* Required work
State only how many lines in the listing contain the string "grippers".

* Dataset extract

· · · · · · ·

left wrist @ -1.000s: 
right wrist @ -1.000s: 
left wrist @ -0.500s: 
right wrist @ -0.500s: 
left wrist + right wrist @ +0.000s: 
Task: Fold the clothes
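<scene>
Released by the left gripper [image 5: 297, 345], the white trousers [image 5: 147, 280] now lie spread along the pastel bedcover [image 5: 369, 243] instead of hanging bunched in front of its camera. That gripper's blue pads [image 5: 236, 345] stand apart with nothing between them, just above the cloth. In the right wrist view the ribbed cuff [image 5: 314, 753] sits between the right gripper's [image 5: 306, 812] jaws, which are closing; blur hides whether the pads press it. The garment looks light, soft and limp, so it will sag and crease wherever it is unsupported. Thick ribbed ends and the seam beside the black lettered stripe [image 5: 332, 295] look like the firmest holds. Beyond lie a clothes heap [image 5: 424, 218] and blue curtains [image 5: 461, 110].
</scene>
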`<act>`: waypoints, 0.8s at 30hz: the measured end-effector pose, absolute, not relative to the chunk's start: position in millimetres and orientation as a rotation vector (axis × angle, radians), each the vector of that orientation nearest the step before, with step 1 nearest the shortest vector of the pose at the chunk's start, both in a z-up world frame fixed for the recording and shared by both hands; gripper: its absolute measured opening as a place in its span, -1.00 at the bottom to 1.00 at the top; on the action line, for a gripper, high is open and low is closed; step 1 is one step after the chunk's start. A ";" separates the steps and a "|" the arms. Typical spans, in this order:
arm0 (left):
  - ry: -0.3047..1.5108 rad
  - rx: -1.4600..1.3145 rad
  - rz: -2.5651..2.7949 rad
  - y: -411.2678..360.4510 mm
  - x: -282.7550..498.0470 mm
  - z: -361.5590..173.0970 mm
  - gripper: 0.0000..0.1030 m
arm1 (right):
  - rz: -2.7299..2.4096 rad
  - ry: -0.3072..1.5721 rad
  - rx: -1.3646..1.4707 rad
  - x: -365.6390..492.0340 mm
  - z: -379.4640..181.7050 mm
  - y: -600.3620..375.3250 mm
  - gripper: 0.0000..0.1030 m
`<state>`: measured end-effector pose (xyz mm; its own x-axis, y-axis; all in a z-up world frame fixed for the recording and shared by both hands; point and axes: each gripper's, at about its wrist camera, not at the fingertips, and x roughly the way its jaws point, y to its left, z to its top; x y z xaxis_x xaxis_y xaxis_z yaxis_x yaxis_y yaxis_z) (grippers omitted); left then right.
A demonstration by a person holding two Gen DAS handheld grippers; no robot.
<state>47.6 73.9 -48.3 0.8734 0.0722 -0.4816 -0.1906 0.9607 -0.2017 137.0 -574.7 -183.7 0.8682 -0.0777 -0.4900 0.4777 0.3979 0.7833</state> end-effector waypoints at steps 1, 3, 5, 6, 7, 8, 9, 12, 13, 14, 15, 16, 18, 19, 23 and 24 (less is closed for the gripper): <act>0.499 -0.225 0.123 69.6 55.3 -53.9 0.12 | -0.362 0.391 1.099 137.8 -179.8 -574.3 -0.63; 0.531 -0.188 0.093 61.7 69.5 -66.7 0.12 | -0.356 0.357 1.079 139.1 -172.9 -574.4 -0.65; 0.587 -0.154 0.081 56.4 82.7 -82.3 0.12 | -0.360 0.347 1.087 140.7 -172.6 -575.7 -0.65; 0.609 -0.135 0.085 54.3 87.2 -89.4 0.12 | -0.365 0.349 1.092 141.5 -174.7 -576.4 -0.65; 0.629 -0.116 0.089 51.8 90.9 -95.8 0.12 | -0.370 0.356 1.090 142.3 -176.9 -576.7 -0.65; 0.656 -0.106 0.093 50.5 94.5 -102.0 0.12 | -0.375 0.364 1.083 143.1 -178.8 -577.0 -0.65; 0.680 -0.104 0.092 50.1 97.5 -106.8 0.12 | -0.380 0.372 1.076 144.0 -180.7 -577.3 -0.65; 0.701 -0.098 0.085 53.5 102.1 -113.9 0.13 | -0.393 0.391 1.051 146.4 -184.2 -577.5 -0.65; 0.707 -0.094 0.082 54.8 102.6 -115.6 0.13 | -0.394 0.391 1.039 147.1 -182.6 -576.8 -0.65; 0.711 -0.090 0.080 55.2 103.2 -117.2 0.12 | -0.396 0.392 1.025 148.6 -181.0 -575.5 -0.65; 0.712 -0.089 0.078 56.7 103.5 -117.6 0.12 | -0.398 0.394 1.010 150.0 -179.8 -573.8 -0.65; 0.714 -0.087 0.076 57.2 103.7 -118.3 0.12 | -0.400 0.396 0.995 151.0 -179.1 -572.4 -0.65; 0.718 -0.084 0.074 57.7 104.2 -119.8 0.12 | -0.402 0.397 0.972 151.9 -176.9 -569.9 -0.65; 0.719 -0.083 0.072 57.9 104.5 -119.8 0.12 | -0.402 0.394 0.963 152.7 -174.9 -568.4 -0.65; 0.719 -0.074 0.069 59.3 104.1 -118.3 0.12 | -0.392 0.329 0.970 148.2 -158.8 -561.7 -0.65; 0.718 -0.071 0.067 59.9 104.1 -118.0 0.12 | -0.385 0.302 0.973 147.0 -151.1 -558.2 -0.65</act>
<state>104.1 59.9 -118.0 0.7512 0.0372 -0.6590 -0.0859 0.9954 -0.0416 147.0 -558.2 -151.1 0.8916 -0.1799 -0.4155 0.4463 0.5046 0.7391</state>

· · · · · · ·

* Completed exercise
2